Psychologie und Erotik sind zwei Themengebiete, die durch eine tiefe Schnittmenge miteinander verbunden sind. Und genau in diese werden wir durch die Frage von M. L. hineingezogen. Es ist wegen Roger Federer. Der hat letzthin in Miami so gut Tennis gespielt, dass er dafür einen Pokal überreicht bekommen hat. Dieser wurde darauf von Federer geküsst. Laut M. L. kein Einzelfall. Er stelle immer wieder fest, dass erfolgreiche Menschen Gegenstände wie Pokale oder Medaillen küssten. Nun will er wissen: Ist das eine spezielle erotische Neigung, die er als Erfolgloser einfach nicht kenne?

M. L. hat Glück. Der unergründliche Askforce-Wissensfundus deckt auch die Philematologie ab, also die wissenschaftliche Erforschung des Kusses. Diese bringt uns in eine Welt, in der aus unzähligen Gründen Lippen auf alles Mögliche gedrückt werden. Papst Johannes Paul II. küsste als Zeichen der Verehrung diverse Böden von ihm erstmals bereister Länder. Der sozialistische Bruderkuss diente Kommunisten im Ostblock als Begrüssungsritual, und im Mafia-Milieu angesiedelte Menschen küssen, um jemandem den baldigen Tod in Aussicht zu stellen.
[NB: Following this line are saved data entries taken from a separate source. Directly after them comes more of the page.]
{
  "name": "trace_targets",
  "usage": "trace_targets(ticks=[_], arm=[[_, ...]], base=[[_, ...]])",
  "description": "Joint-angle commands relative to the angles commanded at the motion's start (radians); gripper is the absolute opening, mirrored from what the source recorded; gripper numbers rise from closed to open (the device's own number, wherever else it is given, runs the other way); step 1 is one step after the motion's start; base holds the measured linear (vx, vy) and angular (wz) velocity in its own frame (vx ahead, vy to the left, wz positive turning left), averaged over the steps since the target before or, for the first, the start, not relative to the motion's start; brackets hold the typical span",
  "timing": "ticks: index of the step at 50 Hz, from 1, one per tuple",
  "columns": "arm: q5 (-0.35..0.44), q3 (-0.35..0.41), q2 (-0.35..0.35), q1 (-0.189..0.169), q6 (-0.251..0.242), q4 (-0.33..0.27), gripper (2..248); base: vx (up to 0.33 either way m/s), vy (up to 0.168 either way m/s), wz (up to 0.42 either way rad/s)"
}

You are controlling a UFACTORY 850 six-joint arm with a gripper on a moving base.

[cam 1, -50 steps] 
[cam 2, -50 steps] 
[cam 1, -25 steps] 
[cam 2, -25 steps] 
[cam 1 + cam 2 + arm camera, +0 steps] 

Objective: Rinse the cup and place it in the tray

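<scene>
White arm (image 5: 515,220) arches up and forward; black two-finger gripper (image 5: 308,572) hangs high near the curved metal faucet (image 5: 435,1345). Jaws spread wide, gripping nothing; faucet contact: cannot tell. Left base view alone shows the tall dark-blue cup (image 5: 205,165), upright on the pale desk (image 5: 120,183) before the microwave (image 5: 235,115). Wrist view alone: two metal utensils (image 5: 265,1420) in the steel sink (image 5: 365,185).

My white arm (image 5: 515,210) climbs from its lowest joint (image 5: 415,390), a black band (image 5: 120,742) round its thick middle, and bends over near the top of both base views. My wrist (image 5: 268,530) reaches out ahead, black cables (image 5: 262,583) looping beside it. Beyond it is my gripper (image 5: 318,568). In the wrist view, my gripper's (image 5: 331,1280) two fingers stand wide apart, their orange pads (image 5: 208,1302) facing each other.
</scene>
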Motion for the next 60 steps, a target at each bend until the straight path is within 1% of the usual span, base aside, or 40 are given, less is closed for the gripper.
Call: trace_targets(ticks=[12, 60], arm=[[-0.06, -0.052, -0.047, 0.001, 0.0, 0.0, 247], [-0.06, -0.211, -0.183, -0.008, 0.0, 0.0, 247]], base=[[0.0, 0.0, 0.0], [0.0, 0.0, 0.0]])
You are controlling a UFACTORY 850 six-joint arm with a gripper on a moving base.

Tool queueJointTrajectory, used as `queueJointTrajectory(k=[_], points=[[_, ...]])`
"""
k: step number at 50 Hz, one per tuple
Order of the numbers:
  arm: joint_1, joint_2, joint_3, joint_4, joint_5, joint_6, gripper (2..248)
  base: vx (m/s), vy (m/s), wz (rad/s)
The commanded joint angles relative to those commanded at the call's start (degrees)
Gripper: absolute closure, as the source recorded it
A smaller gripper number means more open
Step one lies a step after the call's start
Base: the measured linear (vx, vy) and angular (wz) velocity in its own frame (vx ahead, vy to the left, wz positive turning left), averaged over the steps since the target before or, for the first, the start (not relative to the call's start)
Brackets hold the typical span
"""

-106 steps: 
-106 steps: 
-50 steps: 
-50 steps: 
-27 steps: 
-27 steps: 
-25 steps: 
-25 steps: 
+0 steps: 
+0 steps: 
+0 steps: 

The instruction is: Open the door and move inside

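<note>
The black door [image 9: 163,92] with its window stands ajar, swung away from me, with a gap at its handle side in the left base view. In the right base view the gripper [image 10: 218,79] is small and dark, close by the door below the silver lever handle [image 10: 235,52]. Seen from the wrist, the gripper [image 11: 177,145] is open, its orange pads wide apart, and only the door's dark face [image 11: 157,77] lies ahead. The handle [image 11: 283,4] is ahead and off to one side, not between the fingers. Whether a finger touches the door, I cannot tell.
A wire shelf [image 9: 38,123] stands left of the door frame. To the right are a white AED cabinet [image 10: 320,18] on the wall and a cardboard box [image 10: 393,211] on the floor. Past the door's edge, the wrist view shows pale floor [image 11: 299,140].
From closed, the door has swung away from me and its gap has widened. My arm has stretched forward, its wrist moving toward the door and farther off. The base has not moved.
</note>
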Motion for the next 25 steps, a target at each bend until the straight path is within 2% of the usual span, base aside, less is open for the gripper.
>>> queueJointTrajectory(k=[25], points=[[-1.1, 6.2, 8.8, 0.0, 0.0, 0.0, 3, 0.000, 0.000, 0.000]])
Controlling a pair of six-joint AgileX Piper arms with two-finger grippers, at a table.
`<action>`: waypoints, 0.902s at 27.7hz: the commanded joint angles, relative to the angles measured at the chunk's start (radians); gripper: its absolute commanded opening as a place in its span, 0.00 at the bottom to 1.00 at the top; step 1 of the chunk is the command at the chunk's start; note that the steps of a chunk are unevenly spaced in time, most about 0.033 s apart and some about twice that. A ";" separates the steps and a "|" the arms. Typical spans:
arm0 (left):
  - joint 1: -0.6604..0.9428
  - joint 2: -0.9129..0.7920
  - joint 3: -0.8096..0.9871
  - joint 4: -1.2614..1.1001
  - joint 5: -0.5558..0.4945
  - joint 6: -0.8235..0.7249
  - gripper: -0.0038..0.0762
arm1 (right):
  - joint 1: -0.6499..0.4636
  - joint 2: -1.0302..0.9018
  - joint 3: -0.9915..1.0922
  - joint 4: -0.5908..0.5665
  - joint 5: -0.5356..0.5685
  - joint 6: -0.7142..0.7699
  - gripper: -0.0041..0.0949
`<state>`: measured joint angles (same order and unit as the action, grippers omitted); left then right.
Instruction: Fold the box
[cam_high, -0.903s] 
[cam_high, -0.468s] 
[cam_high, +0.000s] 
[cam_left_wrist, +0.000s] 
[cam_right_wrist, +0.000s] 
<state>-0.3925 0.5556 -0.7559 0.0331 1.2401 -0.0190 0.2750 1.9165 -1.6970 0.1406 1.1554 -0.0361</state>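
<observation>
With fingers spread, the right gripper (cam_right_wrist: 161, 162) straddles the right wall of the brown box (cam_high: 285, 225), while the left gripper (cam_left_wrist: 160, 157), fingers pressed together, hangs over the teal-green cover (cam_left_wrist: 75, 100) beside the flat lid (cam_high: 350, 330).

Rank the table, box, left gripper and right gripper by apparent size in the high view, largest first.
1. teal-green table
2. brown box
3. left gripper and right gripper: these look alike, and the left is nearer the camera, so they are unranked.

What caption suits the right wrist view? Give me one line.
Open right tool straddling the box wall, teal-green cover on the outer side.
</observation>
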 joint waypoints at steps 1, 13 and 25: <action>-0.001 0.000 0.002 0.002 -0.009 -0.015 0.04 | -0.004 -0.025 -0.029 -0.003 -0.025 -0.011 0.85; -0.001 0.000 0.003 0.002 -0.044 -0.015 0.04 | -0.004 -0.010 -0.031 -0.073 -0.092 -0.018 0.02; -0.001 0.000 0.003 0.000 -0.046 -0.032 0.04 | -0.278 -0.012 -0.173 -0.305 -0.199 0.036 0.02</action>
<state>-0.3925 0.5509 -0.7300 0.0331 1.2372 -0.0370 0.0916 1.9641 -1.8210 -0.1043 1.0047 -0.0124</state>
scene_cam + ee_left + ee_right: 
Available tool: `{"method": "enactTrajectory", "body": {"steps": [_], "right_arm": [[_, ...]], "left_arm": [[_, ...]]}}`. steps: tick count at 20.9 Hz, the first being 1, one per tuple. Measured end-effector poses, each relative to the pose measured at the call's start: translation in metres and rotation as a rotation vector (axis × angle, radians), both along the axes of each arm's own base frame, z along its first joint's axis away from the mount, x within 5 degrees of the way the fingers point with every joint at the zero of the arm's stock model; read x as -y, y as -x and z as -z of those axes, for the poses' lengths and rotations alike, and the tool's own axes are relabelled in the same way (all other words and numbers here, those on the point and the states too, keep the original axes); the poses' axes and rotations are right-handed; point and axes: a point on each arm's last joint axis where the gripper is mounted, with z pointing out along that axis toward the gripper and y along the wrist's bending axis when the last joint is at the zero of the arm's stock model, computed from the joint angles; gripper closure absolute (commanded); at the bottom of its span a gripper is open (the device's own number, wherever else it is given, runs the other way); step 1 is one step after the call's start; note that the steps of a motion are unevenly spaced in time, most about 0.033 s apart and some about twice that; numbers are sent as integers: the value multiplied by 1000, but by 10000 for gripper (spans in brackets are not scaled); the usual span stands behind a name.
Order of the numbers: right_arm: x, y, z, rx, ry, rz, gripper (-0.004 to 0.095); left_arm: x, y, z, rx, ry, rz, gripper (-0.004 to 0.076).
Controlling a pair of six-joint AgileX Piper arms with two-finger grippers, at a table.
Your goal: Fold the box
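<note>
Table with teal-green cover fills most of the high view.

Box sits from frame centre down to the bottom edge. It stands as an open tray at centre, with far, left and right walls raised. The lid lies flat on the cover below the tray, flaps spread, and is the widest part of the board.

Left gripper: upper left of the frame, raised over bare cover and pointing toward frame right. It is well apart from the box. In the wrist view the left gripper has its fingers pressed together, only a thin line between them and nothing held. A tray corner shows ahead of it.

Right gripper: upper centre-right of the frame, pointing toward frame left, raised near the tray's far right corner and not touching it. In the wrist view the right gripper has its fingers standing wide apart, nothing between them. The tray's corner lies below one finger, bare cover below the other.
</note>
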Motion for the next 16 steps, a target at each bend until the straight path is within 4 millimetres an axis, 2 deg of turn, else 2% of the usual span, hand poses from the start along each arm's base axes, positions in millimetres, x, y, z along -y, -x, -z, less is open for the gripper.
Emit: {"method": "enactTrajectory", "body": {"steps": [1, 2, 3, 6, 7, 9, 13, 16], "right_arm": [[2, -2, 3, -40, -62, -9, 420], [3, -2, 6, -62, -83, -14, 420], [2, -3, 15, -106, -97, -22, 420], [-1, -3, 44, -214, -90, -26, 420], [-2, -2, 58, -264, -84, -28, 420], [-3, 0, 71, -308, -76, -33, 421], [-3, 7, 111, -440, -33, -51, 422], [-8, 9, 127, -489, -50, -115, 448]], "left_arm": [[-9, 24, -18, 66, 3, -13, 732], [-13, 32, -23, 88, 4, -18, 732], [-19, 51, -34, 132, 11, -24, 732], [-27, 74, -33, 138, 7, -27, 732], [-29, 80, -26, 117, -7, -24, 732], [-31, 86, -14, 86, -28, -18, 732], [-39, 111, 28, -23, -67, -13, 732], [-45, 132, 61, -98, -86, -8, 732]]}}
Der emotionale Anlass für einen Kuss kann also unterschiedlichster Natur sein. In unserem Kulturkreis werden Küsse aber vermutlich am häufigsten aus Gründen gesteigerter Zuneigung, sprich Liebe, vergeben. Wenn das Objekt der Begierde dabei ein Gegenstand ist, dann sprechen wir Fachleute von Objektophilie – eine sexuelle Orientierung, zu der nur wenige Dokumentationen vorliegen. Berühmtestes Beispiel ist die schwedische Modellbauerin Eija-Riitta Eklöf, welche 1979 die Berliner Mauer in einem symbolischen Akt geheiratet hat. Oder Jutta W., die 14 Jahre lang eine Liebesbeziehung mit der Bodensee-Fähre Euregia führte.

Zudem gibt es erfasste Fälle von Beziehungen zwischen Menschen und dem Eiffelturm, landwirtschaftlichen Fahrzeugen und Lokomotiven. Sogar eine Jukebox zog humane Sehnsucht auf sich. Eines haben die Beziehungen dabei gemeinsam: Der menschliche Teil von ihnen hat nie gut in Miami Tennis gespielt und war auch in anderen Belangen nicht sonderlich erfolgreich. Deshalb ist ein direkter Zusammenhang zwischen Erfolg und Objektophilie grundsätzlich auszuschliessen.